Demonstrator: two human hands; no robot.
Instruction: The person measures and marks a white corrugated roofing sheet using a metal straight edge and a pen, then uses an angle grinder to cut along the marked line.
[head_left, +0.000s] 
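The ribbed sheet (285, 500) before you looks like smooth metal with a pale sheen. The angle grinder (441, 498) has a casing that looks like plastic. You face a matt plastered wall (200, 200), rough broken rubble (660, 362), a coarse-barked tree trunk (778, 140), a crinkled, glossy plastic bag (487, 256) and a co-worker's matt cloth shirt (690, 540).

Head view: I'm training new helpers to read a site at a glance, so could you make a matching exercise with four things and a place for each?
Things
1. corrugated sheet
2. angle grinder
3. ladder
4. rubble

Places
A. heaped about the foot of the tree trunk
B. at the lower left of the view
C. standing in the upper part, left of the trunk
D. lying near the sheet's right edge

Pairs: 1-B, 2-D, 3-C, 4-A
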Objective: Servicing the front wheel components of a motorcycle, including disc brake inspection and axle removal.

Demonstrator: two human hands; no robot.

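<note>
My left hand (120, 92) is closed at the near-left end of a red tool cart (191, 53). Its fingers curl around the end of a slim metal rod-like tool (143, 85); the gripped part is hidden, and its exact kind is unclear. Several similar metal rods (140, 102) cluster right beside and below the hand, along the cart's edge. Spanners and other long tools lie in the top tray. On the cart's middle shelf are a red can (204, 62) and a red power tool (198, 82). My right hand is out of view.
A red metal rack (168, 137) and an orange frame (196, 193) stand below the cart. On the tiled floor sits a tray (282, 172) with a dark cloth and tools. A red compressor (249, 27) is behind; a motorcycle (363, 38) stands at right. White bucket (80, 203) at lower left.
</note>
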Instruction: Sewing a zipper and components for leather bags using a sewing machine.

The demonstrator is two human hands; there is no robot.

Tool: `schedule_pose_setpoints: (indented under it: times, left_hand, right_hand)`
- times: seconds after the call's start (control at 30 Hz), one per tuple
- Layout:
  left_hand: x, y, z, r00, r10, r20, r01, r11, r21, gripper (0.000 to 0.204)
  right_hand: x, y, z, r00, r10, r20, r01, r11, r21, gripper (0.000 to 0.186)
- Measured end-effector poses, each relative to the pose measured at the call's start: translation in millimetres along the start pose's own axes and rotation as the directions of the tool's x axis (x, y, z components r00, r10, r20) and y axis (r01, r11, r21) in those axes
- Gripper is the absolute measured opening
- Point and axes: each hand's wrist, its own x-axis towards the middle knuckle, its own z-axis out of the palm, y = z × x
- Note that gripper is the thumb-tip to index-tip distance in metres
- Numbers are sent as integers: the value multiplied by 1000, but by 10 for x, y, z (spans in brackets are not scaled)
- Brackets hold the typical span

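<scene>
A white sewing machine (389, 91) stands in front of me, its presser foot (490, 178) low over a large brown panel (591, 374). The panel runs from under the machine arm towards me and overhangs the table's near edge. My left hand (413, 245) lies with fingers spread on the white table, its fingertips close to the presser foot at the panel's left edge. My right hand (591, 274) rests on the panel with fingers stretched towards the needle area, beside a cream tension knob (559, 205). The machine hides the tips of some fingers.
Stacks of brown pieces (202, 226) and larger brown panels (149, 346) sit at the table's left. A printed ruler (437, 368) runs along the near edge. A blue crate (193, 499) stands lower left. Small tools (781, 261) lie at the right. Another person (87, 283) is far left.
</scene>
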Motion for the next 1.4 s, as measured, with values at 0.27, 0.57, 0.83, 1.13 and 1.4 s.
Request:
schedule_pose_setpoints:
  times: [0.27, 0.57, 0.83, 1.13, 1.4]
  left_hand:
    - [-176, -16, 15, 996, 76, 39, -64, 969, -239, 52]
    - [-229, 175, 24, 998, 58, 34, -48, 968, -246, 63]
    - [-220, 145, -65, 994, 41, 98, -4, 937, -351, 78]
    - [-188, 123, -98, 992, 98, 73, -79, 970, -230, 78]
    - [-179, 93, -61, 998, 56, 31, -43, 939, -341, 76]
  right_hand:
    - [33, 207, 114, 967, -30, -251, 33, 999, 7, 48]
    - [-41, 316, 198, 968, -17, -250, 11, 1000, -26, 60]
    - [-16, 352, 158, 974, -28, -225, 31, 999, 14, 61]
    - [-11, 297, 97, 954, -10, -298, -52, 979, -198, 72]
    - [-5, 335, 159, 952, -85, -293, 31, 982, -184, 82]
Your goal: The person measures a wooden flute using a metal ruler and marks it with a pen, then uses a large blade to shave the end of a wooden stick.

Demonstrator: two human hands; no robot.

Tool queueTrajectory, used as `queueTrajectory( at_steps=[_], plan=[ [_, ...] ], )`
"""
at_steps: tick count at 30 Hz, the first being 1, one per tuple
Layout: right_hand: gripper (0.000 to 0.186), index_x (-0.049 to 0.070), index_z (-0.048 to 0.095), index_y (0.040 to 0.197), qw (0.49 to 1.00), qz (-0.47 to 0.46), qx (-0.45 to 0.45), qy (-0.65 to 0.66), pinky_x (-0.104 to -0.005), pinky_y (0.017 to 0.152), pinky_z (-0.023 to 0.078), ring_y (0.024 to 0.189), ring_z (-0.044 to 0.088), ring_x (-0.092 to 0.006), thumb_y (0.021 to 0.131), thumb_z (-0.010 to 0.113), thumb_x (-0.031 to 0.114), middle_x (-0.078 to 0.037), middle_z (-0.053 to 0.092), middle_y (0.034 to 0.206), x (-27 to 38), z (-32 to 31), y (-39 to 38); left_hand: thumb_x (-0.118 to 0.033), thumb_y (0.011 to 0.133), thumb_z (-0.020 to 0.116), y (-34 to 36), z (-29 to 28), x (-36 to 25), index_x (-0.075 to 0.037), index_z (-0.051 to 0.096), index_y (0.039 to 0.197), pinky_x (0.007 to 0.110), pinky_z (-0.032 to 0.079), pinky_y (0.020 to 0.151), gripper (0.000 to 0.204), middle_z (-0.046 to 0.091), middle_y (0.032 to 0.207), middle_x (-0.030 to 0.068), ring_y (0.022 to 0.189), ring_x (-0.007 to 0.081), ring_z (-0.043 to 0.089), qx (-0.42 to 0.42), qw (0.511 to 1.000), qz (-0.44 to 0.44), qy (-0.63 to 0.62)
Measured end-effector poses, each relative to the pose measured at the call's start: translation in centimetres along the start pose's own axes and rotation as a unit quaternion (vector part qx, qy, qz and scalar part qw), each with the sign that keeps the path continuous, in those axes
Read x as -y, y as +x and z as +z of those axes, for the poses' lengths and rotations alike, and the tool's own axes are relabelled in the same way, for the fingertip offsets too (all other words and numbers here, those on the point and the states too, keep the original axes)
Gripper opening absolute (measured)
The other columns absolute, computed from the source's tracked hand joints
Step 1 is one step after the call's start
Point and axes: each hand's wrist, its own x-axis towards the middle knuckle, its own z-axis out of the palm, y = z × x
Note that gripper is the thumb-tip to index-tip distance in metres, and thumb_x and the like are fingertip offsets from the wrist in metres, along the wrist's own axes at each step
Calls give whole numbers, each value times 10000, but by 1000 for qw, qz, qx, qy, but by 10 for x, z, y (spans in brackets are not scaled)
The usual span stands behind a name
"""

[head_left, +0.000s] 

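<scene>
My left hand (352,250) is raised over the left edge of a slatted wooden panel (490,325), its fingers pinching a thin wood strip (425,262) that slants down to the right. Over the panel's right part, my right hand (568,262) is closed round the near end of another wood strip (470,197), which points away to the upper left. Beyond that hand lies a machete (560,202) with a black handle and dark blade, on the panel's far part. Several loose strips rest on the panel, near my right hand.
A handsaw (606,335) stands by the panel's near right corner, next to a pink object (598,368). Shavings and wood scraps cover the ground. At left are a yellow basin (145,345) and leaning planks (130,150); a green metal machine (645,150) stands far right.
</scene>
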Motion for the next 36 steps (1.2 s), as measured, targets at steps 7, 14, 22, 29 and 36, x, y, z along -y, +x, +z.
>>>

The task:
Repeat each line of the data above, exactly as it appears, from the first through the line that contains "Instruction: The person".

Worked solution:
Demonstrator: two human hands; no robot.
Instruction: The person measures and marks a white corrugated roofing sheet using a metal straight edge and a pen, then uses an angle grinder to cut along the marked line.

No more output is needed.